AIM OF THE EXERCISE:
Locate the line that contains "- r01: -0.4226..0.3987" in the entries below, then repeat it and every following line through the line that contains "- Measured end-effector", exactly, and no others.

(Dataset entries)
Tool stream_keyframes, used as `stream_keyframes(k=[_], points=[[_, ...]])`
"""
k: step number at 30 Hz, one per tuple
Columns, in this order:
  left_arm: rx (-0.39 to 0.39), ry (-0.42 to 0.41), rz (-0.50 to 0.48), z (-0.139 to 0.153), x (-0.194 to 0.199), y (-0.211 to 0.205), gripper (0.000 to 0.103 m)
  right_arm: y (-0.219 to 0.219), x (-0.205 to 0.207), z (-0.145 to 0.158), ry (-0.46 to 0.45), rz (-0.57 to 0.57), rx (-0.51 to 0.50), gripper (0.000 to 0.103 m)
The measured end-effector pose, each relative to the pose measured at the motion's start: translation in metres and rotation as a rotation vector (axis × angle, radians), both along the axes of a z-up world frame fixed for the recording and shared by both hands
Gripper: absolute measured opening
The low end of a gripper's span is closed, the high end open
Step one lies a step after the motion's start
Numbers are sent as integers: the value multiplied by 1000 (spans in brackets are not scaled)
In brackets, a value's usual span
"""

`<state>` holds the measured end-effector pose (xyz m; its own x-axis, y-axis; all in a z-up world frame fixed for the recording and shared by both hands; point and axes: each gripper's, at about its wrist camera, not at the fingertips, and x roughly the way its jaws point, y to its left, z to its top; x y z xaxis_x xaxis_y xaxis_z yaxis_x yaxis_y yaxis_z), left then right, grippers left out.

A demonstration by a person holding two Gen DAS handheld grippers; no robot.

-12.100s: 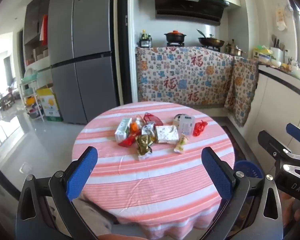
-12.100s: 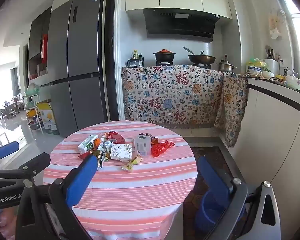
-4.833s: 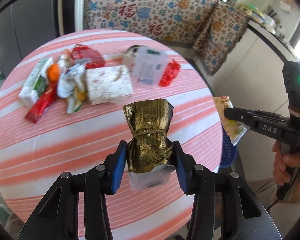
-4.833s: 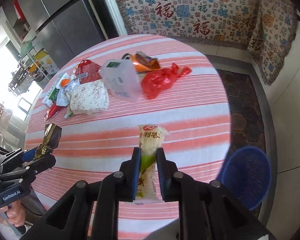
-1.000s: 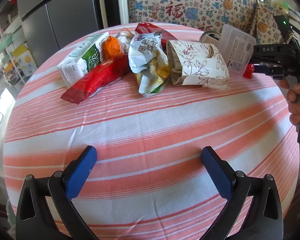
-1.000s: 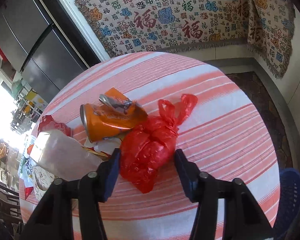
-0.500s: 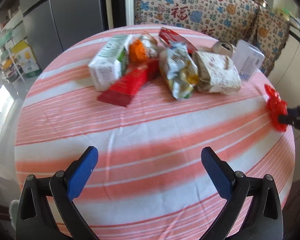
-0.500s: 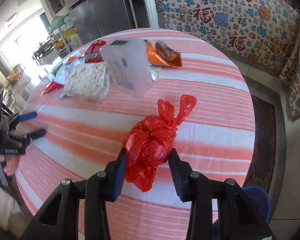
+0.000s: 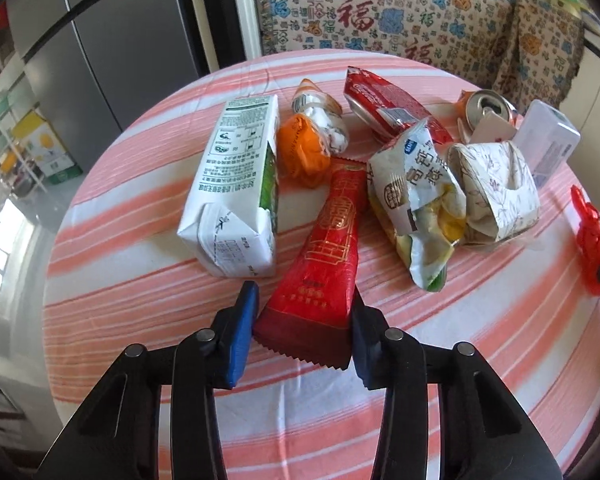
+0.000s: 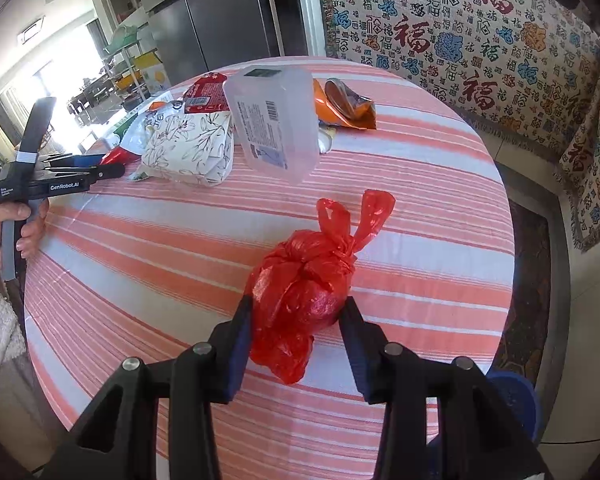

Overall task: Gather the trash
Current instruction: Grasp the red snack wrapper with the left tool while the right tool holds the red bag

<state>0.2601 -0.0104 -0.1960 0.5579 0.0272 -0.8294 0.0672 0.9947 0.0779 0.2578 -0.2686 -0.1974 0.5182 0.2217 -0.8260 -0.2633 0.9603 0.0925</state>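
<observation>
Red foil, a long snack wrapper (image 9: pixel 328 256) printed in gold, lies on the striped bench (image 9: pixel 140 280) with its crimped near end between the fingers of the left gripper (image 9: pixel 302 320), which are narrowed to the wrapper's width and touch both its edges. Just left of it lies a white milk carton (image 9: pixel 236 188); on its right are a crumpled white snack bag (image 9: pixel 416 196) and a floral tissue pack (image 9: pixel 496 192). Behind them sit an orange-and-white wrapper (image 9: pixel 312 136), a red packet (image 9: pixel 388 104), a crushed can (image 9: pixel 486 108) and a clear plastic box (image 9: pixel 548 140). The right gripper (image 10: pixel 298 316) has its fingers pressed against both sides of a knotted red plastic bag (image 10: pixel 308 284), above the bench's near edge. A blue bin (image 10: pixel 516 404) stands on the floor beside the bench.
</observation>
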Motion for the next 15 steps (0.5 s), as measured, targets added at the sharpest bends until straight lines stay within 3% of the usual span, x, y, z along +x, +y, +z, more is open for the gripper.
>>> stream_keyframes(k=[10,15], points=[[-112,90,48,2,-87,-6,44,-3,-10,3,10,37,-16,44],[-200,132,-18,4,-112,-18,55,-9,-14,-1,38,21,-29,50]])
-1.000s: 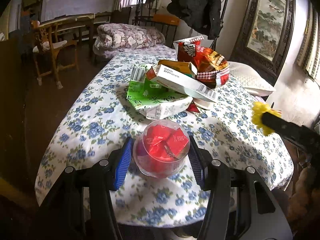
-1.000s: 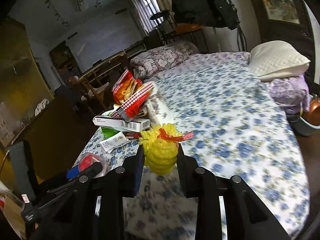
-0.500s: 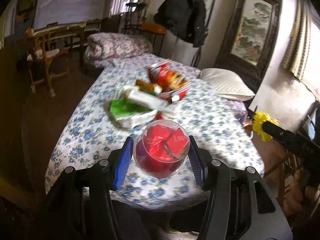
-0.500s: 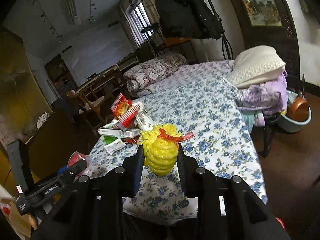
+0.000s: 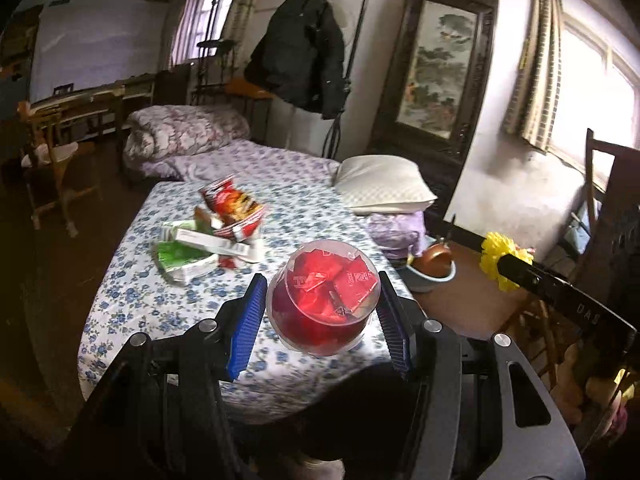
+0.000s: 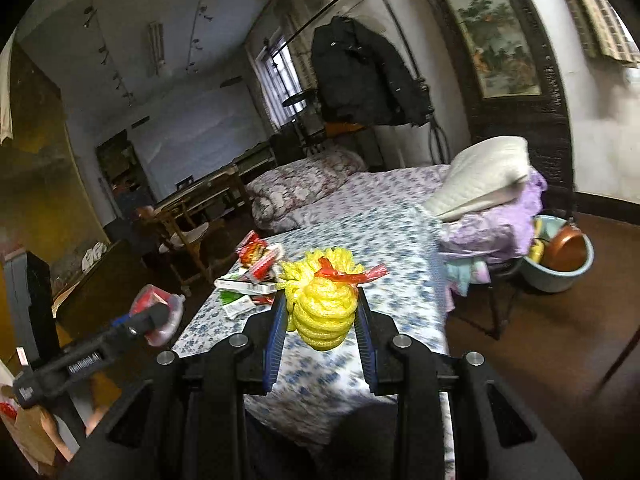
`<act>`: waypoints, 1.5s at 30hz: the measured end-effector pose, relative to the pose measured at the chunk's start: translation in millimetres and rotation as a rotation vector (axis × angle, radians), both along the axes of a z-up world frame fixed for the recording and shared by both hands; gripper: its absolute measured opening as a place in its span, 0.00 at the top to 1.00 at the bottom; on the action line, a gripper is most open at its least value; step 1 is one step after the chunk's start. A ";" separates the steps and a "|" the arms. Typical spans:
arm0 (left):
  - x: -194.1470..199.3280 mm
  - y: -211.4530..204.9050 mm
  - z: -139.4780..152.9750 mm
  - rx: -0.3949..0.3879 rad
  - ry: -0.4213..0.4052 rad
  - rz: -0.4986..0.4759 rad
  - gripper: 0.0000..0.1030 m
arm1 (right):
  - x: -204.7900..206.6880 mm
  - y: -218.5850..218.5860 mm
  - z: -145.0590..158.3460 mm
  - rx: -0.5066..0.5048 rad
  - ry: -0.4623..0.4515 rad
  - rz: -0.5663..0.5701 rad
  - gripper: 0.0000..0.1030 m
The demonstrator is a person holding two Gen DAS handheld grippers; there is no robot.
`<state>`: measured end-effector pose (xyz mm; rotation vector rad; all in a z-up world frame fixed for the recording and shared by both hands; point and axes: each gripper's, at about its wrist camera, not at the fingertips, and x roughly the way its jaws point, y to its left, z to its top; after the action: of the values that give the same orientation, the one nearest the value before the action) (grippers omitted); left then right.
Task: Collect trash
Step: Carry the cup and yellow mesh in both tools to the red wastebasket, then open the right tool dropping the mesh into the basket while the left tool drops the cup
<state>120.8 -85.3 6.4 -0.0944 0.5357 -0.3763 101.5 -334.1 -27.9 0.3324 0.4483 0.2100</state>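
My left gripper (image 5: 322,312) is shut on a clear plastic cup (image 5: 323,301) full of red wrappers, held in the air above the near end of the flowered bed (image 5: 168,296). My right gripper (image 6: 322,312) is shut on a yellow bundle of cord (image 6: 323,307) with a red strip on top. Each gripper shows in the other's view: the right one with its yellow bundle (image 5: 505,261) at the right, the left one with the cup (image 6: 160,314) at the lower left. A heap of wrappers and flat boxes (image 5: 212,232) lies on the bed.
A white pillow (image 5: 384,190) and a folded quilt (image 5: 184,136) sit at the bed's far end. A blue basin (image 6: 558,258) with a copper pot stands on the floor right of the bed. Wooden chairs (image 5: 48,168) stand at the left; a dark coat (image 5: 300,60) hangs behind.
Both grippers have risen and drawn back from the bed with their loads still held. The trash heap looks smaller and farther, and the floor and basin have come into view.
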 end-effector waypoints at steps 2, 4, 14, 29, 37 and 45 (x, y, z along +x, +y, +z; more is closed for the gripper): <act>-11.3 -6.7 4.8 0.012 -0.015 -0.005 0.47 | -18.4 -14.2 0.5 -0.010 -0.007 -0.025 0.69; -20.5 -10.4 6.8 0.013 -0.015 -0.016 0.47 | -29.0 -25.1 -1.2 -0.011 -0.008 -0.039 0.68; -50.0 -42.2 8.1 0.082 0.003 -0.074 0.47 | -64.4 -74.2 -31.4 -0.051 0.031 -0.093 0.67; -32.1 -139.4 -38.4 0.214 0.117 -0.256 0.47 | -57.6 -139.4 -147.4 0.039 0.300 -0.184 0.67; -17.1 -191.8 -79.0 0.276 0.217 -0.355 0.47 | -50.5 -157.0 -246.1 0.095 0.544 -0.197 0.65; -9.0 -237.3 -107.0 0.340 0.274 -0.425 0.47 | -51.7 -161.0 -286.7 0.194 0.614 -0.185 0.45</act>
<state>111.7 -322.5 -100.6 0.3050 0.8876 -0.6854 49.8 -495.1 -314.5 0.6300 1.0013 -0.0367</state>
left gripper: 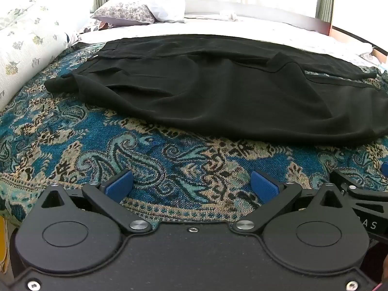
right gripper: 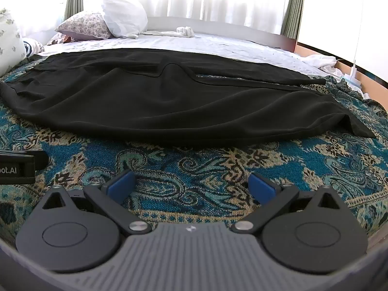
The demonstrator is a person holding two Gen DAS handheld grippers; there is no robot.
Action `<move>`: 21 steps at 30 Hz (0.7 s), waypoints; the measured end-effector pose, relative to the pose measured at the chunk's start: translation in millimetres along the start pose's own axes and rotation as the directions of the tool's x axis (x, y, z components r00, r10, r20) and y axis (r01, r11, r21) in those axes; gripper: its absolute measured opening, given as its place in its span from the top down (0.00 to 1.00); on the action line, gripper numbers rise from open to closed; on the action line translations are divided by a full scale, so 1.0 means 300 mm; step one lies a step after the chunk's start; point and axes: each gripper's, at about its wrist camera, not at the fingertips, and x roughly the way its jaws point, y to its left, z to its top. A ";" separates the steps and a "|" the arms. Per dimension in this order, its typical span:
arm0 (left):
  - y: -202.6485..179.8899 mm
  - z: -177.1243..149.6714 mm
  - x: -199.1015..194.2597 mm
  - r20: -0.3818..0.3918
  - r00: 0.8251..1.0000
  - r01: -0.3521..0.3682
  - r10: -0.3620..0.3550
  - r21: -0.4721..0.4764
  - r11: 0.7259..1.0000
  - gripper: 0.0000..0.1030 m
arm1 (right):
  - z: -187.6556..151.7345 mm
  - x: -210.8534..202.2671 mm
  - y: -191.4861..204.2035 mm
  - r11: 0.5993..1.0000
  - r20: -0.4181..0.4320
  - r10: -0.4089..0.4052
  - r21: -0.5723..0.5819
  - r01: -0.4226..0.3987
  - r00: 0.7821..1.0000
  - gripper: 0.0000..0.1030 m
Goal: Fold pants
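Note:
Black pants (left gripper: 218,89) lie spread across a blue paisley blanket (left gripper: 157,160) on a bed, waistband at the left, legs running right; they also show in the right wrist view (right gripper: 169,101). The near leg lies over the far one, with a hem corner flared at the right (right gripper: 356,126). My left gripper (left gripper: 192,184) is open and empty, hovering over the blanket short of the pants' near edge. My right gripper (right gripper: 191,185) is open and empty too, beside the left one, also short of the near edge.
A floral bolster (left gripper: 26,48) lies along the left. Pillows (right gripper: 97,24) and a white cloth (right gripper: 181,32) sit at the bed's far end by the curtained window. The left gripper's body (right gripper: 19,167) shows at the right view's left edge. The bed edge drops at right.

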 end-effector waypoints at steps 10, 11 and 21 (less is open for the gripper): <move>-0.001 -0.002 -0.001 0.000 1.000 -0.006 0.006 0.006 1.000 0.00 | 0.000 0.001 -0.001 1.000 -0.002 0.003 0.004 -0.003 1.000 0.00; -0.001 -0.002 -0.002 0.000 1.000 -0.006 0.006 0.007 1.000 0.00 | -0.001 0.001 -0.001 1.000 -0.002 0.003 0.004 -0.003 1.000 0.00; 0.002 -0.005 0.000 -0.002 1.000 -0.004 0.004 0.006 1.000 0.00 | -0.002 -0.001 0.000 1.000 0.000 0.002 0.003 -0.002 1.000 0.00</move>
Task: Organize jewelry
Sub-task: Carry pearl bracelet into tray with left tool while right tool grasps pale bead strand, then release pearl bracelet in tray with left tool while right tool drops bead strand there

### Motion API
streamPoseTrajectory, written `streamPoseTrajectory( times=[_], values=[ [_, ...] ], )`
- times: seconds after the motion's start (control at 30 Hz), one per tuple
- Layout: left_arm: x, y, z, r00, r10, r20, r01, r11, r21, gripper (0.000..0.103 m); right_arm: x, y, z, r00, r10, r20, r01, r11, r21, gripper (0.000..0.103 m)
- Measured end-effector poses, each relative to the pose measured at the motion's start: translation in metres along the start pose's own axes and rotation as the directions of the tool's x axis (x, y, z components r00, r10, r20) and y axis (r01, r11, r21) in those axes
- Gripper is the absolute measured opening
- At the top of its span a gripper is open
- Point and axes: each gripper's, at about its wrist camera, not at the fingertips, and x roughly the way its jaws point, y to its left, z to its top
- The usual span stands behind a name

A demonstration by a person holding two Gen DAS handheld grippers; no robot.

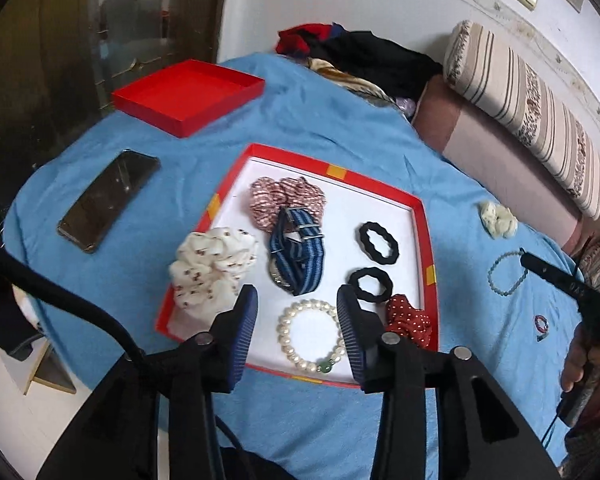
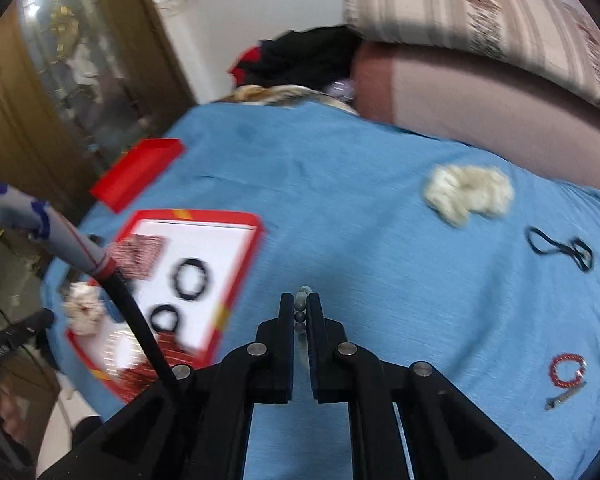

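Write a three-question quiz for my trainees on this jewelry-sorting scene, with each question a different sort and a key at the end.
1. True or false: the pearl bracelet lies inside the red tray.
2. How many black wavy hair ties lie in the tray?
   A. one  B. two  C. four
3. Fill in: the right gripper has its fingers closed on a ______ bracelet.

Key
1. True. It lies between the open fingers of the left gripper.
2. B. The second tie lies just nearer the camera.
3. Beaded; its pale beads show between the fingers.
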Motion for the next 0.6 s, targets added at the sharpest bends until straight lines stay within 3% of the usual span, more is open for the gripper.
streamPoseTrajectory(
  times=[0.23, 0.4, 0.5, 0.6],
  values=[
    [-0.005, 0.02, -0.01, 1.0, 0.012, 0.001, -0.012, 0.998, -0.054, 0.04, 0.038, 0.079, 0.014, 0.992, 0.111, -0.057, -0.116, 0.988, -0.103, 0.006],
    [-0.001, 0.031, -0.015, 0.999, 0.035, -0.002, -0.035, 0.997, -0.063, 0.04, 0.088, 0.121, 0.028, 0.968, 0.21, -0.138, -0.224, 0.97, -0.098, 0.006],
    [0.002, 0.037, -0.017, 0.999, 0.041, -0.007, -0.042, 0.996, -0.077, 0.04, 0.117, 0.141, 0.029, 0.962, 0.21, -0.174, -0.233, 0.965, -0.123, 0.006],
    [0.005, 0.043, -0.017, 0.999, 0.044, -0.009, -0.045, 0.995, -0.086, 0.04, 0.142, 0.148, 0.027, 0.969, 0.15, -0.195, -0.181, 0.971, -0.155, 0.007]
  ],
)
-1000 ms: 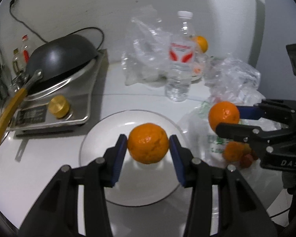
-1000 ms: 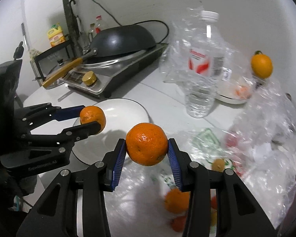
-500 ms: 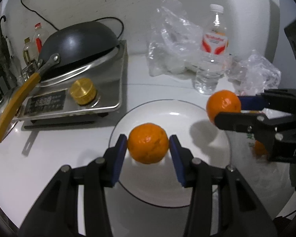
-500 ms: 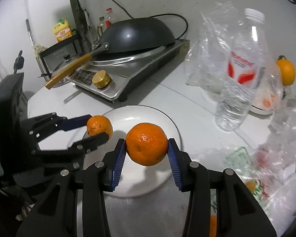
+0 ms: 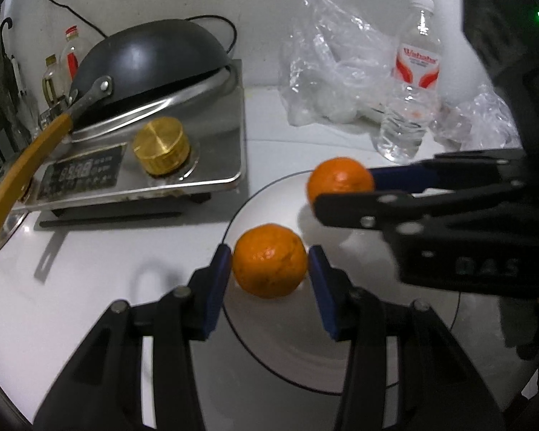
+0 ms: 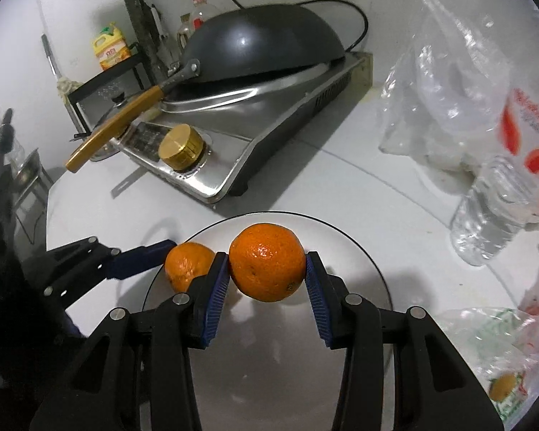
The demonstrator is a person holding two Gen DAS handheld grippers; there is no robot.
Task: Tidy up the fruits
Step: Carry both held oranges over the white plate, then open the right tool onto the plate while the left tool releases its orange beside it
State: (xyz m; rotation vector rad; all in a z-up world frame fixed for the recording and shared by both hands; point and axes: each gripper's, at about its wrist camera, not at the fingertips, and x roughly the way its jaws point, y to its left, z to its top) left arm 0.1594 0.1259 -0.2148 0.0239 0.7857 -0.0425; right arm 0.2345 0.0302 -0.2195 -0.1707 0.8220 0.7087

SOLUTION TO THE PROBLEM:
  - r01: -0.4226..0.3987
  - r00: 0.7821..1.0000
  - gripper: 0.0000..0.1030 m
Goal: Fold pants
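Note:
Black pants (left gripper: 218,89) lie spread across a blue paisley blanket (left gripper: 157,160) on a bed, waistband at the left, legs running right; they also show in the right wrist view (right gripper: 169,101). The near leg lies over the far one, with a hem corner flared at the right (right gripper: 356,126). My left gripper (left gripper: 192,184) is open and empty, hovering over the blanket short of the pants' near edge. My right gripper (right gripper: 191,185) is open and empty too, beside the left one, also short of the near edge.
A floral bolster (left gripper: 26,48) lies along the left. Pillows (right gripper: 97,24) and a white cloth (right gripper: 181,32) sit at the bed's far end by the curtained window. The left gripper's body (right gripper: 19,167) shows at the right view's left edge. The bed edge drops at right.
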
 end-effector waypoints at steps 10, 11 and 21 (less is open for the gripper): <move>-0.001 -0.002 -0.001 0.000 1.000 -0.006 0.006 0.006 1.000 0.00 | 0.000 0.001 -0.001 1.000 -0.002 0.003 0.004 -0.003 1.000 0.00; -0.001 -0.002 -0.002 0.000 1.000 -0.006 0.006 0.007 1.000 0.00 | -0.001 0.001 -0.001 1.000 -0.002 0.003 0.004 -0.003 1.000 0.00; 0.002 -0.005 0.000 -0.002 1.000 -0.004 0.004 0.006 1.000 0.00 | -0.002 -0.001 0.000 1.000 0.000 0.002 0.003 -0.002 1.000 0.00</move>
Task: Organize jewelry
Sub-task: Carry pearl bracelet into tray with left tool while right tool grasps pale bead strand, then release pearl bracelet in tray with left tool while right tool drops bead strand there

### Motion API
streamPoseTrajectory, written `streamPoseTrajectory( times=[_], values=[ [_, ...] ], )`
- times: seconds after the motion's start (control at 30 Hz), one per tuple
- Layout: left_arm: x, y, z, r00, r10, r20, r01, r11, r21, gripper (0.000..0.103 m); right_arm: x, y, z, r00, r10, r20, r01, r11, r21, gripper (0.000..0.103 m)
- Measured end-effector poses, each relative to the pose measured at the motion's start: translation in metres along the start pose's own axes and rotation as the directions of the tool's x axis (x, y, z components r00, r10, r20) and y axis (r01, r11, r21) in those axes

The output requires no additions.